» **Work instruction**
Repeat the listing below word for word, leaving nothing out.

» **Extracted entries**
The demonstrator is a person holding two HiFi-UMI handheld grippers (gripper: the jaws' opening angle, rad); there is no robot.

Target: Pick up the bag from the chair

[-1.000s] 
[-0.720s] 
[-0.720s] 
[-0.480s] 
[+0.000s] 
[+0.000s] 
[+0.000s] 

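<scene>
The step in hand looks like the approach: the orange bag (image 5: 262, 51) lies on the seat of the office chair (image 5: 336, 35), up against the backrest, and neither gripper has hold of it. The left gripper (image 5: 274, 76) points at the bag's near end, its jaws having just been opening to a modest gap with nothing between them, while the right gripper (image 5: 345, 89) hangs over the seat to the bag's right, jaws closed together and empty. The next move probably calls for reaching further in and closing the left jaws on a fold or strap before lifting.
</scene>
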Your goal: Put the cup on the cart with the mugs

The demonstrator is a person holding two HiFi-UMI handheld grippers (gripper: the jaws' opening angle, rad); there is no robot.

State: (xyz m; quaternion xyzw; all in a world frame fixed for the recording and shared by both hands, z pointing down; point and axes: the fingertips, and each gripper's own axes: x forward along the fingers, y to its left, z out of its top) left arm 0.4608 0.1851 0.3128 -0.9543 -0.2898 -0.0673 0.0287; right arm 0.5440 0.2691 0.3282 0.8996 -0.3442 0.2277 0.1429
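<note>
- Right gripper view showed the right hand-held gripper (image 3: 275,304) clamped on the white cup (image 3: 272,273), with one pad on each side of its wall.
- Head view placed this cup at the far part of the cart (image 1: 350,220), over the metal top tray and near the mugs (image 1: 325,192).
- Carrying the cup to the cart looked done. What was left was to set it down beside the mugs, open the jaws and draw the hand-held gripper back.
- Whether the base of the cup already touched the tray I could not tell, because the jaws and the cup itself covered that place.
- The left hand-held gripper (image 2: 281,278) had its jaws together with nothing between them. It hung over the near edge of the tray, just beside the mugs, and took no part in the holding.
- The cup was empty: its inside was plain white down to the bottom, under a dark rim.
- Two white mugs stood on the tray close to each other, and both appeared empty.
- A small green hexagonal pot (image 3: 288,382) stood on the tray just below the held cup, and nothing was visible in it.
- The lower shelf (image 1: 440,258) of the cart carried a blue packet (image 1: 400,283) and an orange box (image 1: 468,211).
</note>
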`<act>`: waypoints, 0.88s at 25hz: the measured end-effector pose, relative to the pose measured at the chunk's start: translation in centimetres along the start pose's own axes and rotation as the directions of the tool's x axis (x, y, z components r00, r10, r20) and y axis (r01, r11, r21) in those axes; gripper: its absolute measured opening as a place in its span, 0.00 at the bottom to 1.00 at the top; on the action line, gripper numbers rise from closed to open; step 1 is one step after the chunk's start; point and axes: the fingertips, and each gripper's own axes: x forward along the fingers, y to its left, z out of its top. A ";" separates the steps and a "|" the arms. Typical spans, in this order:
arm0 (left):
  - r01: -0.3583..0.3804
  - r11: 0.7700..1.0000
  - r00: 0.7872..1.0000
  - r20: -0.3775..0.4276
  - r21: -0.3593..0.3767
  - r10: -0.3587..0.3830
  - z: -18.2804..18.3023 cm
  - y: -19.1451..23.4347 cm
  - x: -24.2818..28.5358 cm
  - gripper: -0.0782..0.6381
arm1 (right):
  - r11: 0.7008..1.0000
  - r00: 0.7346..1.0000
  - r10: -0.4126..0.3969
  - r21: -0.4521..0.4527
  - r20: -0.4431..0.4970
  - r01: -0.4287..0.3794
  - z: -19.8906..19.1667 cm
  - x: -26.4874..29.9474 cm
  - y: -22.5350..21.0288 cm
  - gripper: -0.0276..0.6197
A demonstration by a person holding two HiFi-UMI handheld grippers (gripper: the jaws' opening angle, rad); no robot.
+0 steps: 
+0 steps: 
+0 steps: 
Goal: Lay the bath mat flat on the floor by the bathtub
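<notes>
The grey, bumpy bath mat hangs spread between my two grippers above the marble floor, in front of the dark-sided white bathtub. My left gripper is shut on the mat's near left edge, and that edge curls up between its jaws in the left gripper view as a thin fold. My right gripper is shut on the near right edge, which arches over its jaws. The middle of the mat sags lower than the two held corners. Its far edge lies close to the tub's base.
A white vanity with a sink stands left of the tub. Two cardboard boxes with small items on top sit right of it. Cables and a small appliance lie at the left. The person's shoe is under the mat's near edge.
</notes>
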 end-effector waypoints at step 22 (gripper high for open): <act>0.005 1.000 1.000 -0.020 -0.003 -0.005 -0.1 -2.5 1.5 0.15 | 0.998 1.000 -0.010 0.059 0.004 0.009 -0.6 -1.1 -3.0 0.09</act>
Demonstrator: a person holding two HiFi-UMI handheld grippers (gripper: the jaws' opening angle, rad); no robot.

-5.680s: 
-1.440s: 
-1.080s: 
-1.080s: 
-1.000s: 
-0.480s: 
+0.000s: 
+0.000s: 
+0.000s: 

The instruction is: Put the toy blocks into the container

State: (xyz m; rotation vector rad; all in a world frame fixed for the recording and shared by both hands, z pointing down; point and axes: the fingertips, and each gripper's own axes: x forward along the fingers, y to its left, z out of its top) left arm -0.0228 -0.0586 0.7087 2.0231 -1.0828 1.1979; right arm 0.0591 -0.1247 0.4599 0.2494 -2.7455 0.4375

» **Answer section**
The demonstrator is a person holding two HiFi-UMI handheld grippers (gripper: the jaws' opening angle, rad); there is no robot.

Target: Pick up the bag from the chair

[-1.000s] 
[-0.720s] 
[-0.720s] 
[-0.480s] 
[+0.000s] 
[+0.000s] 
[+0.000s] 

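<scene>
The step in hand looks like the approach: the orange bag (image 5: 262, 51) lies on the seat of the office chair (image 5: 336, 35), up against the backrest, and neither gripper has hold of it. The left gripper (image 5: 274, 76) points at the bag's near end, its jaws having just been opening to a modest gap with nothing between them, while the right gripper (image 5: 345, 89) hangs over the seat to the bag's right, jaws closed together and empty. The next move probably calls for reaching further in and closing the left jaws on a fold or strap before lifting.
</scene>
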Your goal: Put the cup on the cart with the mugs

The demonstrator is a person holding two HiFi-UMI handheld grippers (gripper: the jaws' opening angle, rad); there is no robot.

State: (xyz m; quaternion xyzw; all in a world frame fixed for the recording and shared by both hands, z pointing down; point and axes: the fingertips, and each gripper's own axes: x forward along the fingers, y to its left, z out of its top) left arm 0.4608 0.1851 0.3128 -0.9543 -0.2898 -0.0673 0.0287; right arm 0.5440 0.2691 0.3282 0.8996 -0.3442 0.2277 0.1429
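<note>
- Right gripper view showed the right hand-held gripper (image 3: 275,304) clamped on the white cup (image 3: 272,273), with one pad on each side of its wall.
- Head view placed this cup at the far part of the cart (image 1: 350,220), over the metal top tray and near the mugs (image 1: 325,192).
- Carrying the cup to the cart looked done. What was left was to set it down beside the mugs, open the jaws and draw the hand-held gripper back.
- Whether the base of the cup already touched the tray I could not tell, because the jaws and the cup itself covered that place.
- The left hand-held gripper (image 2: 281,278) had its jaws together with nothing between them. It hung over the near edge of the tray, just beside the mugs, and took no part in the holding.
- The cup was empty: its inside was plain white down to the bottom, under a dark rim.
- Two white mugs stood on the tray close to each other, and both appeared empty.
- A small green hexagonal pot (image 3: 288,382) stood on the tray just below the held cup, and nothing was visible in it.
- The lower shelf (image 1: 440,258) of the cart carried a blue packet (image 1: 400,283) and an orange box (image 1: 468,211).
</note>
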`<act>`: waypoints, 0.88s at 25hz: the measured end-effector pose, relative to the pose measured at the chunk's start: translation in centimetres along the start pose's own axes and rotation as the directions of the tool's x axis (x, y, z components r00, r10, r20) and y axis (r01, r11, r21) in those axes; gripper: its absolute measured opening as a place in its span, 0.00 at the bottom to 1.00 at the top; on the action line, gripper numbers rise from closed to open; step 1 is one step after the chunk's start; point and axes: the fingertips, and each gripper's own axes: x forward along the fingers, y to its left, z out of its top. A ";" separates the steps and a "|" the arms. Typical spans, in this order:
arm0 (left):
  - r01: -0.3583..0.3804
  - r11: 0.7700..1.0000
  - r00: 0.7872..1.0000
  - r20: -0.3775..0.4276
  - r21: -0.3593..0.3767
  - r10: -0.3587..0.3830
  - z: -18.2804..18.3023 cm
  - y: -19.1451..23.4347 cm
  - x: -24.2818..28.5358 cm
  - gripper: -0.0782..0.6381
arm1 (right):
  - r11: 0.7008..1.0000
  - r00: 0.7346..1.0000
  - r10: -0.4126..0.3969
  - r21: -0.4521..0.4527
  - r20: -0.4431..0.4970
  - r01: -0.4287..0.3794
  - z: -19.8906..19.1667 cm
  - x: -26.4874..29.9474 cm
  - y: -22.5350..21.0288 cm
  - gripper: -0.0276..0.6197
A demonstration by a person holding two HiFi-UMI handheld grippers (gripper: the jaws' opening angle, rad); no robot.
+0 steps: 
+0 steps: 
+0 steps: 
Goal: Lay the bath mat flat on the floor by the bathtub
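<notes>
The grey, bumpy bath mat hangs spread between my two grippers above the marble floor, in front of the dark-sided white bathtub. My left gripper is shut on the mat's near left edge, and that edge curls up between its jaws in the left gripper view as a thin fold. My right gripper is shut on the near right edge, which arches over its jaws. The middle of the mat sags lower than the two held corners. Its far edge lies close to the tub's base.
A white vanity with a sink stands left of the tub. Two cardboard boxes with small items on top sit right of it. Cables and a small appliance lie at the left. The person's shoe is under the mat's near edge.
</notes>
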 end-effector waypoints at step 22 (gripper high for open): <act>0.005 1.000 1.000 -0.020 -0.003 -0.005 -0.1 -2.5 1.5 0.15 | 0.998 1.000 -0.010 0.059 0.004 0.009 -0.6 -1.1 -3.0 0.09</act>
Demonstrator: a person holding two HiFi-UMI handheld grippers (gripper: the jaws' opening angle, rad); no robot.

-5.680s: 
-1.440s: 
-1.080s: 
-1.080s: 
-1.000s: 
-0.480s: 
+0.000s: 
+0.000s: 
+0.000s: 

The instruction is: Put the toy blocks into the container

State: (xyz m; rotation vector rad; all in a world frame fixed for the recording and shared by both hands, z pointing down; point and axes: the fingertips, and each gripper's own axes: x forward along the fingers, y to its left, z out of its top) left arm -0.0228 -0.0586 0.7087 2.0231 -1.0828 1.1979; right arm 0.0591 -0.1247 0.4599 0.2494 -2.7455 0.4375

Work on this exercise is finished, so nothing remains.